Taxi giant ComfortDelGro Corp has announced on Tuesday (Aug 22) that it has begun talks over an alliance with Uber.
In an announcement, Singapore-listed ComfortDelGro said it has signed a letter with Uber Technologies for “exclusive discussions” on a possible “strategic alliance”.
The move could result in ComfortDelGro’s 15,500 taxis being made available through Uber’s ride-hailing app. It could also result in synergy in fleet management. Uber is estimated to have in excess of 15,000 cars held under fully-owned Lion City Rental.
All other local taxi companies have similar tie-ups with Grab, Uber’s main rival here.
In its statement, ComfortDelGro said it has “signed an exclusivity letter with Uber for exclusive discussions in relation to forming a potential strategic alliance between the company and Uber, which may include collaboration in relation to management of fleet vehicles and booking software solutions in Singapore, including the company’s taxis also being made available on Uber’s app”.
ComfortDelGro said a potential alliance will strengthen its position “as a major mobility service provider in Singapore”.
However, it added that “there is no certainty or assurance that such discussions… will result in any definitive agreement or transaction”, and advised shareholders and investors to act with caution.
Uber said it had nothing to add to the news. And Grab was not immediately available for comment.
But Mr Neo Nam Heng, chairman of diversified motor group Prime which runs a taxi and car rental subsidiary, said: “Everybody is looking for ways to sustain their business. The other cab companies have tied up with Grab, so I guess ComfortDelGro has to do the same.”
ComfortDelGro had previously tried to tie up with British start-up Karhoo, which claimed to be a rival to Uber. But that came to nought when Karhoo closed its Singapore office last year amid uncertainty over its financial viability.
Industry watchers said any alliance could favour Uber more than it will ComfortDelGro.
Singapore University of Social Sciences (SUSS) economist and senior lecturer Walter Theseira said ComfortDelGro “has to ensure they participate in developing and owning the core technologies which are based on predicting, analysing and matching transport demand and supply”.
“If they don’t, they are basically giving up on the future of transport, because the core technologies could be used for all types of land transport solutions,” he added.
“So it’s hard to understand right now if ComfortDelGro will own and develop anything or if they will just become a supplier of vehicles and drivers.”
Research analyst Abhishek Nigam at stockbroking firm Nomura said: “In the short term, it is positive for ComfortDelGro. Its taxi-drivers will see more bookings, and that in turn will mean better hired out rate. Its fleet has come down big time.”

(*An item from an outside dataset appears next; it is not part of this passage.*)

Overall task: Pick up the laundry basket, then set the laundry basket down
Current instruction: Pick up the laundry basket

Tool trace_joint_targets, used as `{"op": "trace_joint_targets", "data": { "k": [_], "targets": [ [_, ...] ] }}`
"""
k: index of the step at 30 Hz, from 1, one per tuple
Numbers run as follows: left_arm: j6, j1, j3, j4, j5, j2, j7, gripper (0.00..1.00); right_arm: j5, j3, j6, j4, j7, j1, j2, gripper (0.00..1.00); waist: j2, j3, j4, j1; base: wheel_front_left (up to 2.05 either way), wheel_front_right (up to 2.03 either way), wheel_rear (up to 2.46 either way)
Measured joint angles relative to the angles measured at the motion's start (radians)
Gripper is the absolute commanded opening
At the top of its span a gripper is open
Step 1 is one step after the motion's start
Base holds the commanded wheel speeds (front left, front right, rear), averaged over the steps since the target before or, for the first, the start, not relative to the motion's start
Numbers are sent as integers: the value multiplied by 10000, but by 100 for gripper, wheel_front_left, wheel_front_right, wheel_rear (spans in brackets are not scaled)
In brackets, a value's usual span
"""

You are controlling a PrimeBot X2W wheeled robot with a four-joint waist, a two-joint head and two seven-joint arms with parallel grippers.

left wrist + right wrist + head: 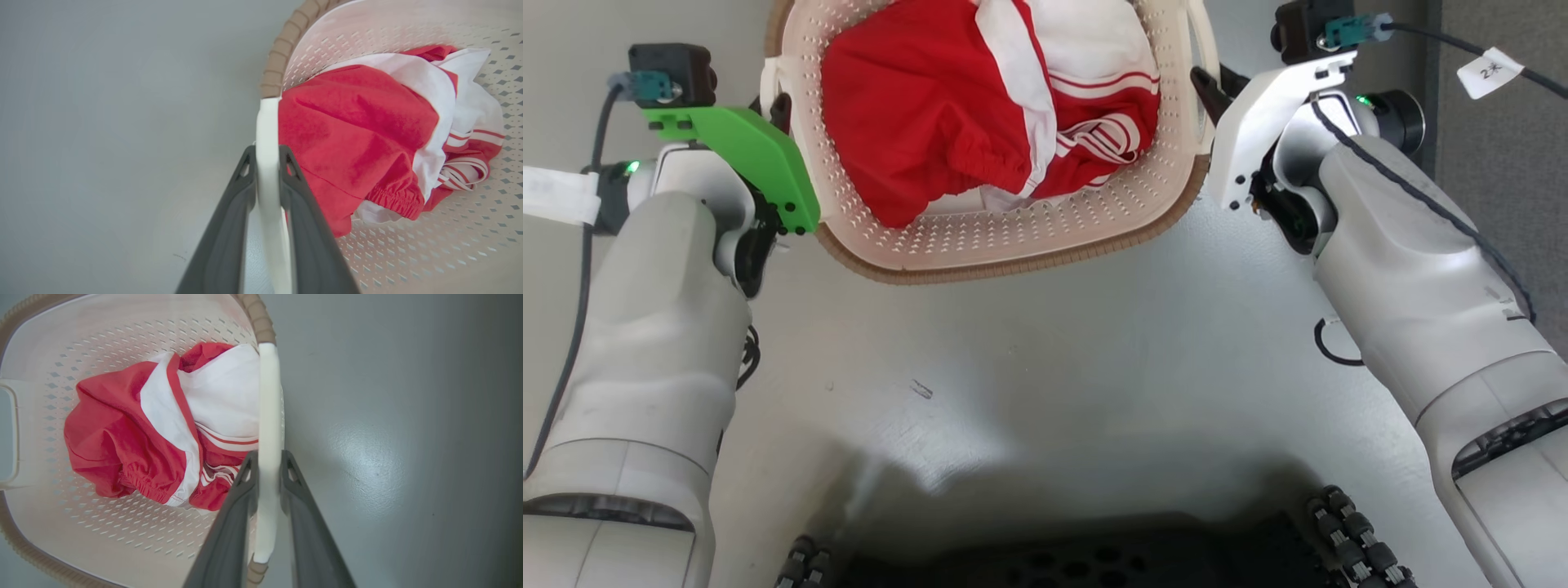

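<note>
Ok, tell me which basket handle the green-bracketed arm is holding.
The left handle, nearest the red cloth, clamped in the left gripper; the right gripper holds the laundry basket's other handle.

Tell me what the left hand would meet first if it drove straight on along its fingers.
The left hand is shut on the white handle of the laundry basket; straight ahead the handle runs on, then comes the brown rim where it joins. Depth is unclear.

Basket [1013,241] inside: clothes [915,114] heaped across the middle, bare wall nearside.
Floor [1045,351] between arms [662,327]: open.
Outside both handles [267,122]: open floor.
</note>
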Motion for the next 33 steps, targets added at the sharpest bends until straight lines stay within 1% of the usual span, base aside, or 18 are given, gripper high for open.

“But in the long term, it gives more power to Uber, as more and more people will use Uber’s app rather than Comfort’s booking platforms,” he noted, adding that this will erode the taxi group’s profit margins, and “it might become merely a supplier of cars”.
That said, Uber needs ComfortDelGro too, noted transport researcher Park Byung Joon from SUSS. “Uber got beaten in China by Didi. Didi’s strategy was to align itself with local taxi companies – not just building its own fleet. This way, Didi was able to build its network quicker and cheaper.
“It looks like Uber is trying to replicate that very strategy here.”
Prof Park added: “Also, it is not a win-win for Uber and Comfort. I’d rather call it a truce talk. Comfort is the taxi company in Singapore. It has to defend its turf. On the other hand, Uber is losing money… so, instead of going head to head, it looks like they are engaged in a truce.”